Transcranial Magnetic Stimulation for Nicotine Dependence: An Effectiveness-Implementation Trial

Tobacco smoking is the leading preventable cause of morbidity and mortality worldwide. However, currently available treatments, including standard pharmacotherapy and behavioural support, are limited in their efficacy, tolerability, and acceptability by patients. Additionally, tobacco use is substantially higher in individuals with comorbid mental illness, constituting a particularly vulnerable population. As such, the development of multiple evidence-based treatments for smoking cessation is of upmost importance. Repetitive transcranial magnetic stimulation (rTMS) is a non-invasive brain-based approach in which alternating magnetic fields are applied to the scalp to induce electrical currents in cortical tissue. As it can modulate neural circuits implicated in neuropsychiatric disorders, it is a promising brain-based approach in the treatment of substance use disorders. Recently, a deep TMS coil has been cleared by the Food and Drug Administration (FDA) as efficacious for tobacco use disorder, representing the first rTMS indication for addictions. Before adoption of this intervention into smoking cessation clinics, it is important to investigate whether implementation of rTMS into clinical care is feasible, acceptable, and appropriate for patients receiving care for nicotine dependence. The objective of this study is to compare the effectiveness of rTMS versus treatment as usual for patients with psychiatric disorders seeking treatment for smoking cessation. Also, barriers to the implementation of rTMS in routine clinical care will be examined by speaking with patients and health care providers on their experience with rTMS.

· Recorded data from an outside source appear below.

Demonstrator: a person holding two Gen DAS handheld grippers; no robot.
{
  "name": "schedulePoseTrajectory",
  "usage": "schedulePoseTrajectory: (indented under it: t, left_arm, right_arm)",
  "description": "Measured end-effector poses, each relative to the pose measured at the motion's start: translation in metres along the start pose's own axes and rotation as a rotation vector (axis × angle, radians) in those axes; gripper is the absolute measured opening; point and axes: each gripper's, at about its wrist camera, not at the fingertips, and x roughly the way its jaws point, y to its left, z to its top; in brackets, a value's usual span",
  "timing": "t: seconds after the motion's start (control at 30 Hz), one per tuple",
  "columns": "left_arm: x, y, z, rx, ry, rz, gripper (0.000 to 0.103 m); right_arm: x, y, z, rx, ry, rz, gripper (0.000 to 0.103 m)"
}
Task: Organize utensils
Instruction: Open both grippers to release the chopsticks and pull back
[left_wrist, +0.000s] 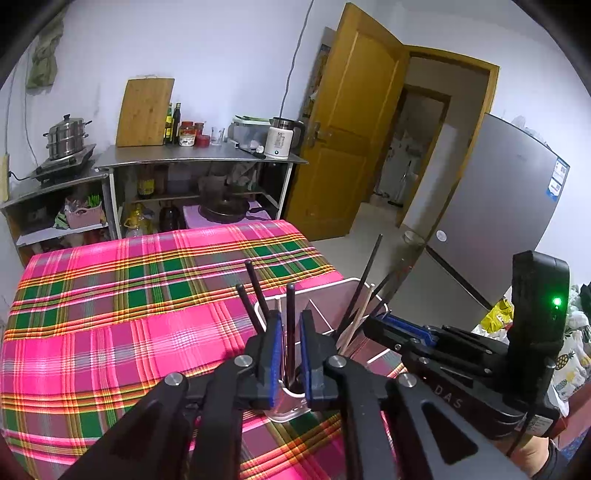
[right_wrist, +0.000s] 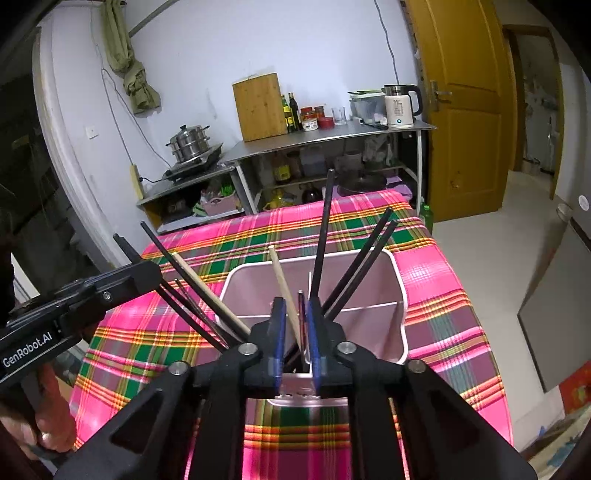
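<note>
A pink divided utensil holder (right_wrist: 369, 280) stands on the plaid tablecloth (right_wrist: 436, 280), with several black chopsticks (right_wrist: 325, 229) and pale wooden chopsticks (right_wrist: 282, 280) standing in it. My right gripper (right_wrist: 297, 306) is over its near compartment, its jaws narrow around a thin dark utensil (right_wrist: 302, 314) and the wooden chopstick. My left gripper (left_wrist: 290, 325) is at the holder's (left_wrist: 354, 291) left end, its jaws a little apart around a black chopstick (left_wrist: 290, 314) without clearly pinching it. The right gripper's body (left_wrist: 461, 354) shows in the left wrist view.
A steel counter (left_wrist: 199, 155) at the back holds a cutting board (left_wrist: 144, 114), bottles, jars and a white kettle (left_wrist: 279, 138). A steamer pot (left_wrist: 66, 136) sits on a stove at left. A wooden door (left_wrist: 351, 122) and a grey fridge (left_wrist: 495, 221) are at right.
</note>
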Motion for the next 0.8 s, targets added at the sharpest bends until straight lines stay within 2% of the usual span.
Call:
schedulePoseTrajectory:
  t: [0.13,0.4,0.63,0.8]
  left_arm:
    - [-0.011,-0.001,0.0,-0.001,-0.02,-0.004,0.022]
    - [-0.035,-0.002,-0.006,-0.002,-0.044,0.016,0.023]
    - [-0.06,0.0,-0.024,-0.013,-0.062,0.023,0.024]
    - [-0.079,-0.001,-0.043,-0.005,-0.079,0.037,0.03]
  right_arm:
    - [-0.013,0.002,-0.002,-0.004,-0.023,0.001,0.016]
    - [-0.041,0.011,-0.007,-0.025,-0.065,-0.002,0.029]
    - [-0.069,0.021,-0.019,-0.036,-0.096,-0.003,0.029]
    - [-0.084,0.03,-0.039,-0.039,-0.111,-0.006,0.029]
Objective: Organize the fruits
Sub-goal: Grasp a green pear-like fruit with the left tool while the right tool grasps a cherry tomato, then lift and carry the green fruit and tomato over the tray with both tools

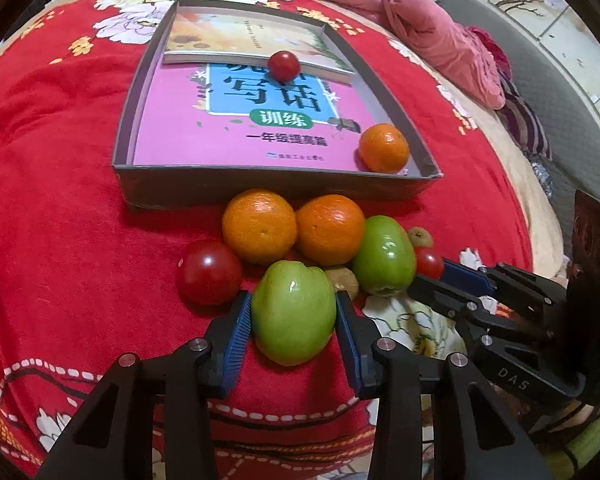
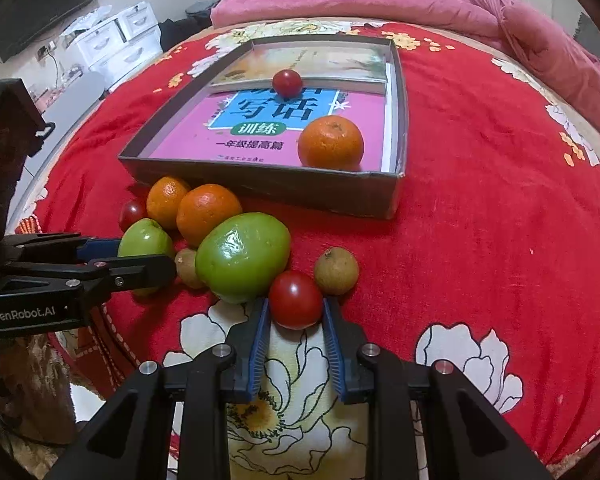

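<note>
The green fruit (image 1: 294, 312) is smooth and shiny. The oranges (image 1: 259, 226) have bumpy, dull skin. The red tomato (image 2: 295, 300) is glossy. The blanket (image 2: 480, 240) is soft, fuzzy cloth. The box (image 1: 276, 188) looks like dull cardboard, and the book (image 1: 240, 120) inside has a shiny paper cover.

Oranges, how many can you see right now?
3. One orange sits inside the box; two oranges lie side by side just outside its front wall. Others may be hidden.

Bright, even indoor light, probably from overhead, puts glare spots on the green fruit (image 1: 293, 312). Fisheye bending curves the edges into dark, slightly soft corners.
</note>
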`<state>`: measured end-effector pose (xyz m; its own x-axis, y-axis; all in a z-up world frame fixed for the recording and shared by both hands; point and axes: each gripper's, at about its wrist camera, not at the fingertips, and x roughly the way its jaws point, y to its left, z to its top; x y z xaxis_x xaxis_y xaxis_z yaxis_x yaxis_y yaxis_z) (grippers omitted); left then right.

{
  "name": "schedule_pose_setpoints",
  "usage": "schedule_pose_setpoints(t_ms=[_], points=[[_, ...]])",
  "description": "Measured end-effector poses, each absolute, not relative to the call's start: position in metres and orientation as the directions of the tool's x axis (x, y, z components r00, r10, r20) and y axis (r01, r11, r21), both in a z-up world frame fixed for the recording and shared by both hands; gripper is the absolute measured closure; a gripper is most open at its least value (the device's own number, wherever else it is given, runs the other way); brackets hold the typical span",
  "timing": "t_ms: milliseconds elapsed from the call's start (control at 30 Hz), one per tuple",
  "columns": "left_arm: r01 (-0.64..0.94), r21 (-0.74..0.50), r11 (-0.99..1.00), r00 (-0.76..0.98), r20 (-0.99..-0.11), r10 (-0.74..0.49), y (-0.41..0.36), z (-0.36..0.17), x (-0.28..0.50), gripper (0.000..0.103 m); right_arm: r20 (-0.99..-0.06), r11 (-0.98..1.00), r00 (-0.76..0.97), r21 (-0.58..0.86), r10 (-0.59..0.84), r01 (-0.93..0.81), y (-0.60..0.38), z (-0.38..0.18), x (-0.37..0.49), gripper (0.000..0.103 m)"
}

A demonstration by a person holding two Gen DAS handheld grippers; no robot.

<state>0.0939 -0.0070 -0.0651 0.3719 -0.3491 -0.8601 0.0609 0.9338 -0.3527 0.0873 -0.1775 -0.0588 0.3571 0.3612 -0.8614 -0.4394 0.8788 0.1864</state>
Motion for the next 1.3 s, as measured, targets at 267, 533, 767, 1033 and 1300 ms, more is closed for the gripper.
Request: schedule_pose_setpoints(t_ms=[267, 533, 767, 1033, 1300], points=[[0.113, -0.336, 0.935, 0.422, -0.836, -0.351, -0.018, -0.042, 0.084, 0.061, -0.806, 0.863, 0.413, 0.220, 0.423, -0.455, -0.184, -0.036, 0.079, 0.076], [0.116, -0.321, 0.940, 0.460, -0.821, -0.337, -0.014, -0.027, 0.083, 0.061, -0.772, 0.852, 0.447, 0.223, 0.451, -0.474, -0.184, -0.023, 0.077, 0.076], [0.112, -0.319, 0.941, 0.492, -0.805, -0.331, -0.009, -0.017, 0.082, 0.061, -0.744, 0.838, 0.473, 0.211, 0.472, -0.504, -0.182, -0.014, 0.075, 0.076], [0.112, -0.313, 0.943, 0.530, -0.784, -0.324, -0.004, -0.005, 0.083, 0.061, -0.718, 0.832, 0.499, 0.202, 0.484, -0.516, -0.182, -0.006, 0.074, 0.076], [0.093, -0.318, 0.944, 0.565, -0.764, -0.313, 0.007, 0.005, 0.086, 0.061, -0.705, 0.838, 0.520, 0.201, 0.483, -0.506, -0.185, -0.001, 0.075, 0.076]])
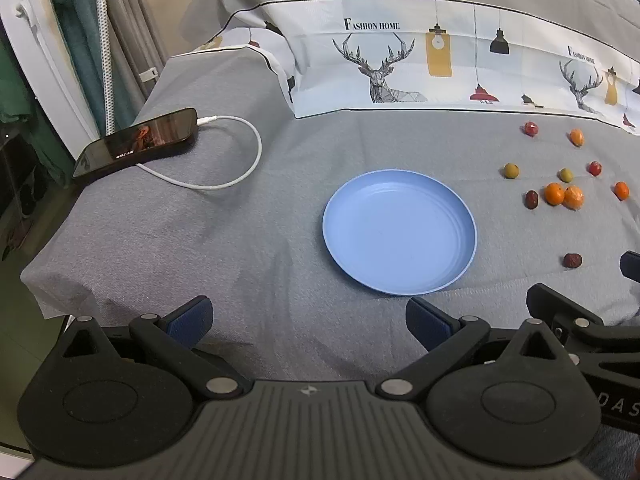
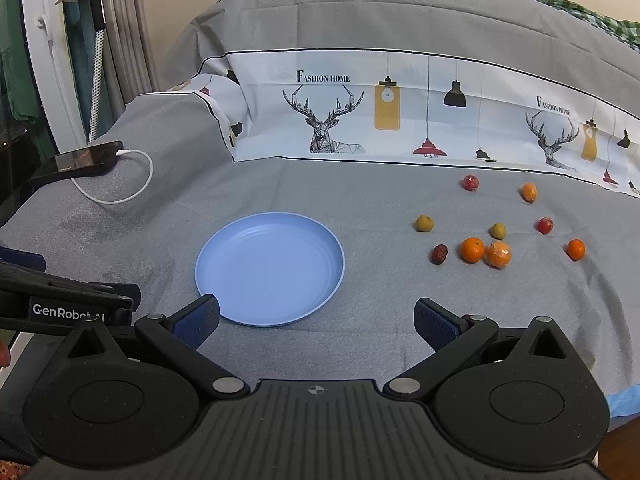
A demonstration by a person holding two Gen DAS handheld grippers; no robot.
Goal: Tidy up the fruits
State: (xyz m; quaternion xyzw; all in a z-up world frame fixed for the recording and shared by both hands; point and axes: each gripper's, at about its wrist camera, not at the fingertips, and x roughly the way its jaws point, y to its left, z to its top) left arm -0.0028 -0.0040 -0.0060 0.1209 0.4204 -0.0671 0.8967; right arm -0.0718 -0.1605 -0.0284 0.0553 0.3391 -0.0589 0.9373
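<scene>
An empty light blue plate (image 1: 400, 232) lies on the grey bed cover; it also shows in the right wrist view (image 2: 270, 268). Several small fruits are scattered right of it: oranges (image 2: 472, 250), green ones (image 2: 424, 223), red ones (image 2: 471, 183) and dark dates (image 2: 439, 254). One date (image 1: 572, 260) lies nearest the plate in the left wrist view. My left gripper (image 1: 308, 320) is open and empty, just in front of the plate. My right gripper (image 2: 316, 320) is open and empty, at the plate's near right edge.
A black phone (image 1: 138, 142) on a white charging cable (image 1: 240, 160) lies at the left of the bed. A folded quilt with deer prints (image 1: 400, 60) runs along the back. The bed's left edge drops off near a white frame (image 2: 40, 60).
</scene>
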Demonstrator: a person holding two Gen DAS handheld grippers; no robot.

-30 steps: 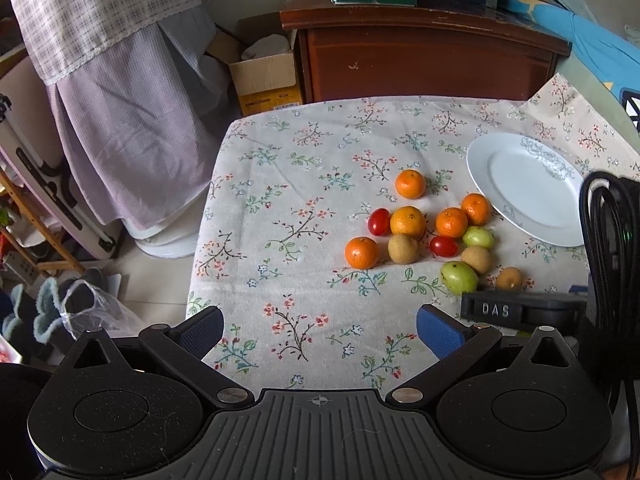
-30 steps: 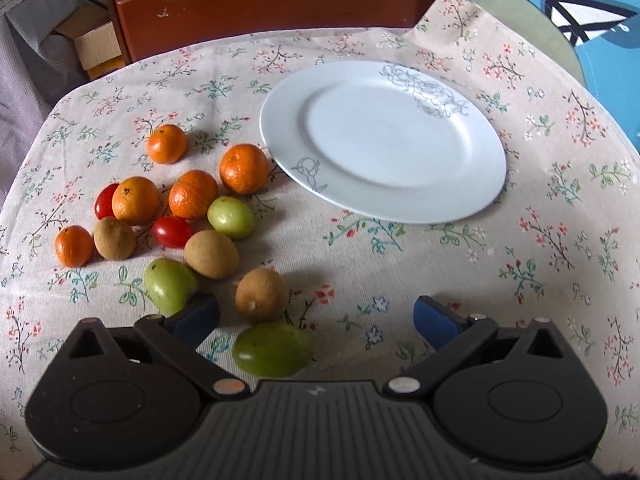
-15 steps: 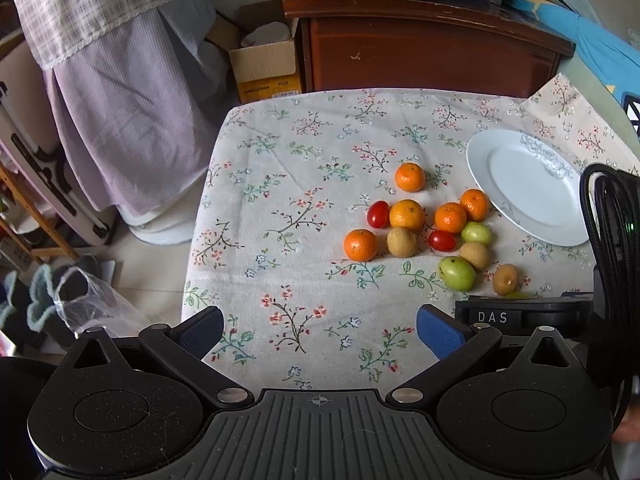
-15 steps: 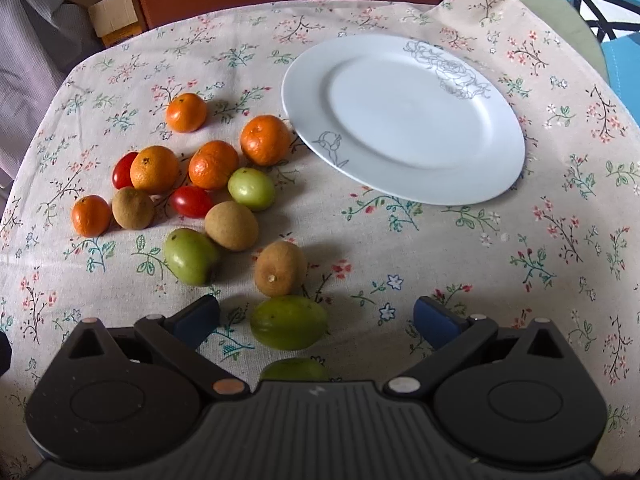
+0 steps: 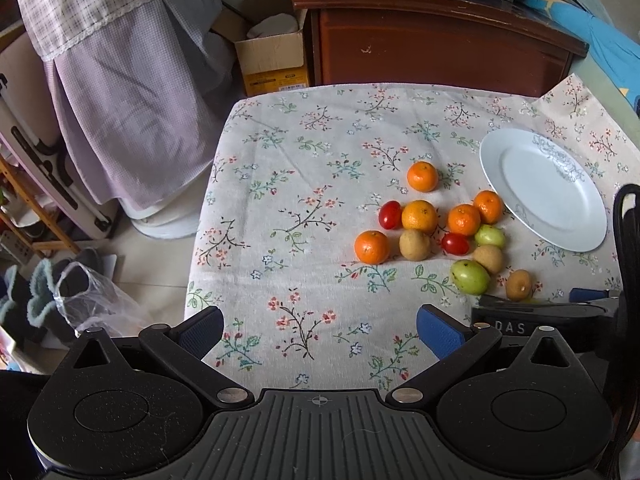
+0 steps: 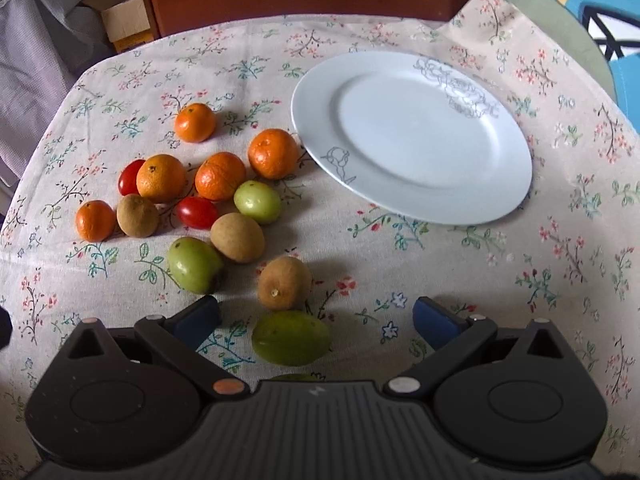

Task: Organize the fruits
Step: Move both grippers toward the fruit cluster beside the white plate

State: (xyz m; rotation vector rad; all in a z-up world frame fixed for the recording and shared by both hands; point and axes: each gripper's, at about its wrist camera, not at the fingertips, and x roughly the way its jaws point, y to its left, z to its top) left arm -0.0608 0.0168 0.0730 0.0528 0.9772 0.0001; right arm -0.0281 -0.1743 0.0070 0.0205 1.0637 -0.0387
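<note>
A cluster of fruit lies on the floral tablecloth (image 5: 304,184): several oranges (image 6: 273,153), two red tomatoes (image 6: 197,212), brown round fruits (image 6: 284,283) and green fruits (image 6: 194,265). A white plate (image 6: 416,136) sits bare to their right, also seen in the left wrist view as the plate (image 5: 544,188). My right gripper (image 6: 316,318) is open, low over the near edge, with a green fruit (image 6: 292,337) lying between its fingers, untouched. My left gripper (image 5: 318,330) is open and holds nothing, hovering at the table's near left. The oranges (image 5: 419,216) lie ahead and right of it.
A dark wooden cabinet (image 5: 432,44) stands behind the table. A cardboard box (image 5: 272,60) and draped lilac cloth (image 5: 132,92) are at the left, with floor clutter and a plastic bag (image 5: 92,300) below. The table's left edge drops off near the left gripper.
Both grippers have drawn back and up from the fruit. More of the near green fruit now shows between the right fingers. No fruit moved.
</note>
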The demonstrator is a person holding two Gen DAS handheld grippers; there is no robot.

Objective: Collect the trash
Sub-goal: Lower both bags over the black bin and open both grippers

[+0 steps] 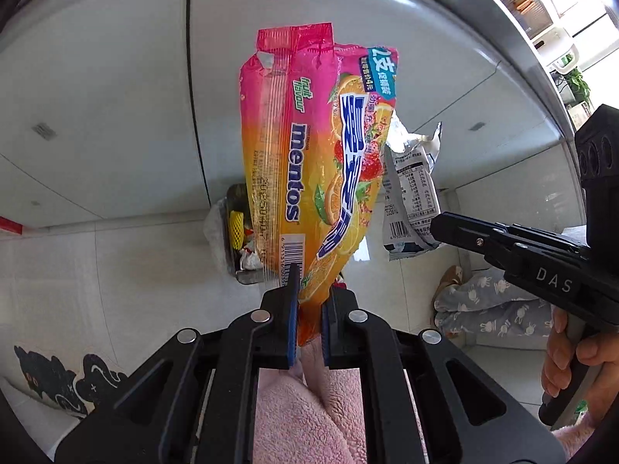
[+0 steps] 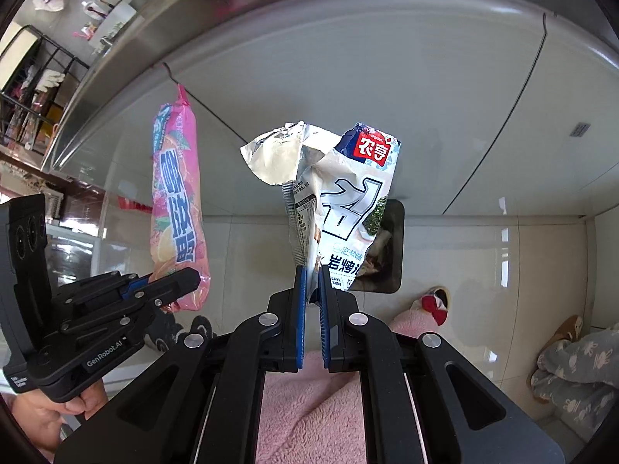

Examining the Effects of Cytisinicline on Neural Substrates of Cigarette Cue-reactivity

This study will randomize 64 non-treatment seeking individuals who smoke cigarettes daily in a double-blind, placebo-controlled laboratory study testing the effects of cytisinicline on the neural substrates of cigarette cue reactivity.

An fMRI Study of the Effects of Clavulanic Acid on Drug Addiction

This research study is looking into the effects of clavulanic on smoking behavior in adult cigarette smokers. The primary study hypothesis is that, compared to placebo, clavulanic acid will reduce smoking over the course of the study.